# Your assignment
Lift out each line of the data that holds "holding".

Records from a dataset:
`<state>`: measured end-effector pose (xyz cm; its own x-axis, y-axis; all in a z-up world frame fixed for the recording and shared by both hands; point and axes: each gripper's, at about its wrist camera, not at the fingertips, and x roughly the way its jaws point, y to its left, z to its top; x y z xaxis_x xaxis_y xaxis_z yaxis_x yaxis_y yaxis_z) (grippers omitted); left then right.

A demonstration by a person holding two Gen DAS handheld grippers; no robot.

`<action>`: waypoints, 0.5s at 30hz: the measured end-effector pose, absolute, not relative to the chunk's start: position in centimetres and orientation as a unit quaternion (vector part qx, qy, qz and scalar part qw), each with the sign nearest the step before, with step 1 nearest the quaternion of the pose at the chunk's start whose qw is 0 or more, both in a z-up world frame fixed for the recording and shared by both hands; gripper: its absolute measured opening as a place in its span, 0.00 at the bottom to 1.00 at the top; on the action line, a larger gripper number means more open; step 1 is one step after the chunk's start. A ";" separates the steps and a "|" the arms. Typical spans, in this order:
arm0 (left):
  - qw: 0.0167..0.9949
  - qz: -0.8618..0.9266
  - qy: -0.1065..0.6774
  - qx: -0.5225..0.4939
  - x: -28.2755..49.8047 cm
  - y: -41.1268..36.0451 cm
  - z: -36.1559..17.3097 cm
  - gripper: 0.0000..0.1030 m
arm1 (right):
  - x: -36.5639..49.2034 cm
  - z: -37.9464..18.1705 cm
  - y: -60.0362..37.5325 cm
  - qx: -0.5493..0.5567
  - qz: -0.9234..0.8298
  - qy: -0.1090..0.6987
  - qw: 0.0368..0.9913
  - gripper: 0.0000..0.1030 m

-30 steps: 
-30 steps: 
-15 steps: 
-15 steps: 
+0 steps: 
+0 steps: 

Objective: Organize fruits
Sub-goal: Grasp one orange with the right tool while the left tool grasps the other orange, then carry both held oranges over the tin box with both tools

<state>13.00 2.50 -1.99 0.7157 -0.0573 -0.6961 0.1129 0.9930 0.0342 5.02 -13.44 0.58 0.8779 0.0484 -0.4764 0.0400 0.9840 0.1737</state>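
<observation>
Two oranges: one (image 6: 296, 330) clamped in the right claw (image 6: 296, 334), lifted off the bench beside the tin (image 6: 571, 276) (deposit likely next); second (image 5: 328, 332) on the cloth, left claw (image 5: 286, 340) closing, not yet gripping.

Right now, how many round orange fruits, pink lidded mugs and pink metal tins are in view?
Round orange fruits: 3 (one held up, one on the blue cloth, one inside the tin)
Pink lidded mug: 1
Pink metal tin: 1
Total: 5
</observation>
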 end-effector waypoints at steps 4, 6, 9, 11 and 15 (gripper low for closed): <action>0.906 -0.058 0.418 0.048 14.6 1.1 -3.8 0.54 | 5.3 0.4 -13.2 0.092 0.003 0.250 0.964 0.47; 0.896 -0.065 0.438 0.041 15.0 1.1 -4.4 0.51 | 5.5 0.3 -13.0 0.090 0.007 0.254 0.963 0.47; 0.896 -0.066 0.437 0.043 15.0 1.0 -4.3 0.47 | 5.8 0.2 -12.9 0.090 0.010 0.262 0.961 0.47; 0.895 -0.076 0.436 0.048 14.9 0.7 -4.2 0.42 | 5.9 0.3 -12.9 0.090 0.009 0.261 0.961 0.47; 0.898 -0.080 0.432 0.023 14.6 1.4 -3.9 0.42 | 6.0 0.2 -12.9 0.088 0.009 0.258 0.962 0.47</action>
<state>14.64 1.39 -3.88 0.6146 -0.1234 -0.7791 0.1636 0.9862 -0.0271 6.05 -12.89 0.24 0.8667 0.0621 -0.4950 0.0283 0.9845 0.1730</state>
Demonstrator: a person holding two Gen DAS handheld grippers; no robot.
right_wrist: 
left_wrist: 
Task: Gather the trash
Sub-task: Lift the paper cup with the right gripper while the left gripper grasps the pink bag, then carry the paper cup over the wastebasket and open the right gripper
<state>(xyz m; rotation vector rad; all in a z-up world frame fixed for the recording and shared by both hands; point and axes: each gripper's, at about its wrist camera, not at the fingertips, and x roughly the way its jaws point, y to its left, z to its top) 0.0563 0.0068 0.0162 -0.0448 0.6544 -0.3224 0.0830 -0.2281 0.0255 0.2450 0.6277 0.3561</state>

# Output for this task
A demonstration by a person holding two Gen DAS handheld grippers; no robot.
Demonstrator: a person holding two Gen DAS handheld grippers; no robot.

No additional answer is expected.